Denial of innocent passage–could this be a trend?

In a move to isolate the British on the Falklands (Malvinas), the Argentines are requiring vessels bound to or from the Falklands through their EEZ to obtain prior approval. Recently a Spanish vessel was denied the right of innocent passage from the waters off the Falklands to Uruguay, because they had not formally requested permission a week ahead as required by Argentina’s “decree 256.” Argentine restrictions are hurting businesses in both Uruguay and Chile (as well as Argentina).

As noted earlier, this is not the first incidence of a coastal state requiring notice of transit. The Canadians want vessels to ask permission to transit the North West Passage. The Chinese are claiming sovereignty over virtually all of the South China Sea, talking as if it were territorial sea. The Coast Guard initiated the Long Range Identification and Tracking (LRIT) and it is only useful if it covers ships transiting the EEZ as well as those going to US ports.

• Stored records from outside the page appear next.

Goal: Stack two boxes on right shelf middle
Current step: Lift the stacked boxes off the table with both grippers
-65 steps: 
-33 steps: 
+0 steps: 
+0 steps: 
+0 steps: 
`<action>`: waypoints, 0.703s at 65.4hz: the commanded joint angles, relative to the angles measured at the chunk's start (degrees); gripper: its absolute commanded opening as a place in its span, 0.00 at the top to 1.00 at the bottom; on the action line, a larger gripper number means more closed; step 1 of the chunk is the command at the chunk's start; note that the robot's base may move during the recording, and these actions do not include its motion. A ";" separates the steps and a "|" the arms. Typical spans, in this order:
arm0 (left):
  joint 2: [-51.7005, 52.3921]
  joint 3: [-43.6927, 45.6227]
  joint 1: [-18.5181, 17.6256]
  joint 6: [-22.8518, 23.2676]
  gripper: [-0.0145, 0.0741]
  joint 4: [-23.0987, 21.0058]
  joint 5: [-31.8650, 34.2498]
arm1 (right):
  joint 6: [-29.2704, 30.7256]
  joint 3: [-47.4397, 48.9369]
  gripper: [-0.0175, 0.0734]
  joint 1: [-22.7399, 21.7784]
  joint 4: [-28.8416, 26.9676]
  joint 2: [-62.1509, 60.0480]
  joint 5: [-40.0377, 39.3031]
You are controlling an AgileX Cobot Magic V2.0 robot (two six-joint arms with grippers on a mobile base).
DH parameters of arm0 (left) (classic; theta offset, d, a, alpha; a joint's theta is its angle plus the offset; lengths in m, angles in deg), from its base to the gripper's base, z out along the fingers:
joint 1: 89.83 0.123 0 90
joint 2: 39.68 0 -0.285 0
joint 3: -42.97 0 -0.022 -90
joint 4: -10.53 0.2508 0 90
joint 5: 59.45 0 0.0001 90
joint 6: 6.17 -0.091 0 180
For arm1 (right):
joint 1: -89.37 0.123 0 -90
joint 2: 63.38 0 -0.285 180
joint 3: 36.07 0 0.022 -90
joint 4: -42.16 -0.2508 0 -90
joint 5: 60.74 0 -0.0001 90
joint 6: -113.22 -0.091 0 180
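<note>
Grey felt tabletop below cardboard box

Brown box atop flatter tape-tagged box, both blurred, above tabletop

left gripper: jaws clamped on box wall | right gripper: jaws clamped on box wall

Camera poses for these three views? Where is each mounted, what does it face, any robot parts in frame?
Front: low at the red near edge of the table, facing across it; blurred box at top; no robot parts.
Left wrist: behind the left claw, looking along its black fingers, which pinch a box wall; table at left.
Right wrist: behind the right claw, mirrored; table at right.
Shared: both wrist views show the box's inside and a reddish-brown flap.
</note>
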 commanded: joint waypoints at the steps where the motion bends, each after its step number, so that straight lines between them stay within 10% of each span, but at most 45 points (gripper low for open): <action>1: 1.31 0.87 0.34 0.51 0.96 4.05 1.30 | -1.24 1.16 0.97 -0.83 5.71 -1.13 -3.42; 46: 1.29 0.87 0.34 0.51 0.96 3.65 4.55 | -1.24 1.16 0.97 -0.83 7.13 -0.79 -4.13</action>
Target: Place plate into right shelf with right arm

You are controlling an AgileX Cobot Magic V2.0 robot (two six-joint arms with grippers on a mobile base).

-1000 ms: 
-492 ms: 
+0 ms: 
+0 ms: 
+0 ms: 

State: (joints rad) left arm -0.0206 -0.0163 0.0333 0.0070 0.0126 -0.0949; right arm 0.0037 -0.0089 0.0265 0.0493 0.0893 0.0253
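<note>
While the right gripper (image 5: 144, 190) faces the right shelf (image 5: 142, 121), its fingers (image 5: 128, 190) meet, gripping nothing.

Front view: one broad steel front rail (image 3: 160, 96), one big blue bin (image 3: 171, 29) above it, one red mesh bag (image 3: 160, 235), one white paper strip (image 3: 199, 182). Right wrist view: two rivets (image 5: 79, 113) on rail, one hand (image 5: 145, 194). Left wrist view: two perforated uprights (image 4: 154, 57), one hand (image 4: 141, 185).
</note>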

Perhaps it is inevitable that when a state assumes the authority to demand notification of passage though the EEZ, it will also occasionally exercise the “right” to deny passage, but this is the first time I have heard of it happening.

(In a related move, as a sign of solidarity with Argentina, Uruguay rescinded permission for a Montevideo port visit by a Royal Navy Destroyer en route to the Falklands only hours before its scheduled arrival.)

4 thoughts on “Denial of innocent passage–could this be a trend?

  1. Pingback: Tweets that mention Denial of innocent passage–could this be a trend? - --

  2. The US Naval Institute has an article about the standoff over the Falklands in the October 2010 issue. It’s available on line here:

    The author reports a conversation with the British Commodore commanding in the Falklands. I thought this comment was particularly nice.

    “As an aside I asked the commodore what types and levels of cooperation he would like to see between the Royal Navy and the U.S. Navy. He replied, ‘The two navies are nearly indistinguishable. We work together hand-in-glove. Curiously, it’s your Coast Guard with which we’d like to have a closer relationship. They’re absolutely nonpareil mariners.'”

  3. A different view of the Law of the Sea Convention Convention:

    Clearly UNCLOS is open to interpretation and if the Canadians can interpret it differently from the US, not surprising the Chinese do. Don’t be surprised if much of the world is more sympathetic to the Chinese interpretation that grants more authority over waters adjacent to their coast. Most of the reset of the world does not see much benefit in having foreign warships loitering and exercising off their coasts.